Projects

Summary

Violent conflict is on the increase in the Sahel since 2012, coinciding with the increased use of Social Media in the region. The organisation of networks and their information flows are changing, and this project studies the conflict as a digitally and physically networked one. Cultural violence—the legitimation of violence—spreads through (trans)regional networks, and discursive and ‘real’ warfare become entangled. This interdisciplinary study focuses on (trans)national Fulani networks, combining historical-ethnographic and computational methods to understand the ‘workings’ of networked conflict. The project warns of possible increases in ethnic violence, resulting from digital media uses.

Nomade Sahel

Nomadesahel stands for various aspects of this research project. It refers to the main groups with whom we work in this project: the Fulani. It refers to the methodology that we adopt: Networks in context; and it refers to ourselves as researchers, travelers.
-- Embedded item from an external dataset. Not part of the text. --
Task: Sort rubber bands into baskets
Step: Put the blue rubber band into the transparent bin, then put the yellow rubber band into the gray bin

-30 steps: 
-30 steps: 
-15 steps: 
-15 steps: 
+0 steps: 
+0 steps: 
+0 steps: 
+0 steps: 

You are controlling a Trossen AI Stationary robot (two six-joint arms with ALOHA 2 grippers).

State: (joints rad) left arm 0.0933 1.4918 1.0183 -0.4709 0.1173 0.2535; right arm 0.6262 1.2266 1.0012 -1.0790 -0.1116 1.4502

Nomadesahel implies mobility. Mobility forms our world and in this project we align with the mobility paradigm that puts mobility central in social dynamics. To understand wars and conflicts in the Sahel, we have to centralize mobility. It is through networks of people and objects that conflict travels, by way of its associated ideas, ideologies, and violent practices. Subjects create these networks on the ground, through travel, social relations, and also in online connectivity, where new and old hubs of contact revive. In this research we focus on how people access and form connections with the infrastructures of ICTs in combination with old forms of connectivity. Here, forms of nomadism/mobility also shape up. We understand the online world, following media scholar John Postill , as a field where the social, symbolic and culture capitals meet. Mobility is our central research strategy, namely following online and offline networks and its capitals. We do so in person through ethnographic research, and we discover through computational methods. What we discover will be led by the people with whom we interact.

Nomadesahel refers to a geographical space, Sahīl means border area in Arabic and hence refers to relations and connectivity. The Sahel has known a long history of travel, connecting Northern Africa and sub-Saharan Africa. This history is marked by commercial, religious, and cultural relations and exchanges. The Fulani are an example of people creating the mobile space that is the Sahel. As nomadic pastoralists, traders, and religious leaders, and with a history of empire building, they have long been connecting different parts of this vast space. The Fulfulde language is spoken in almost all countries of West and Central Africa. Today’s sad reality of conflicts in the Sahel is also linked to the Fulani. Fulani receive a negative imagery in dominant discours, like through associations with Jihadist groups in Mali, Niger, Burkina Faso or in Chad and Cameroon through their association with Zaraguina gangs in the border areas.

In this research we wonder how people carry or counter this image of Fulani as ‘the other’, legitimized by all forms of knowledge and in the media, into the explanations of conflict. We also seek to understand how the negative imagery informs identity making among Fulani across the Sahel. It is here that we introduce the concept Cultural Violence: ‘those aspects of culture, the symbolic sphere of our existence—exemplified by religion and ideology, language and art, empirical science and formal science (logic, mathematics)—that can be used to justify or legitimize direct or structural violence’. In this research project we will tell the story of connected warfare in the Sahel through the history and present-day dynamics of Fulani societies and how they others perceive them.

War in our project refers to the violent condition. ‘Violent conditions are not the property of individuals or monolithic structures: they are the existential climates by which localized subjects and worlds condense into being’ . We researchers are part of this violent condition and our positionality does influence our choices and analytics in this research, as does the positionality of the people with who we work (both partners and research participants).

Objectives

• To understand the role of new ICTs in the organisation and perpetuation of conflict violent, gendered, disputes).
• To show the dynamics of digital information flows in violent conflict.
• To explore the potential role of social media in processes of peace and reconciliation.

Research questions

1. How did (trans)national ethnic and popular physical and digital networks change in the past decade in organisational form and spread over the Sahelian space, and what is their relation to and role in networked violent conflict?

2. How do Fulani culture and memory inform Cultural Violence in Fulani popular networks, and how do they ‘travel’ through these networks? Does the conflict lead to new forms of Cultural Violence (hate speech, mis-information)?

3. How and under what conditions do the interaction and entanglement of digital and physical popular networks contribute to the intensification and violence of the conflict?

4. How can we transform the disruptive force of digital networks into a force for peace?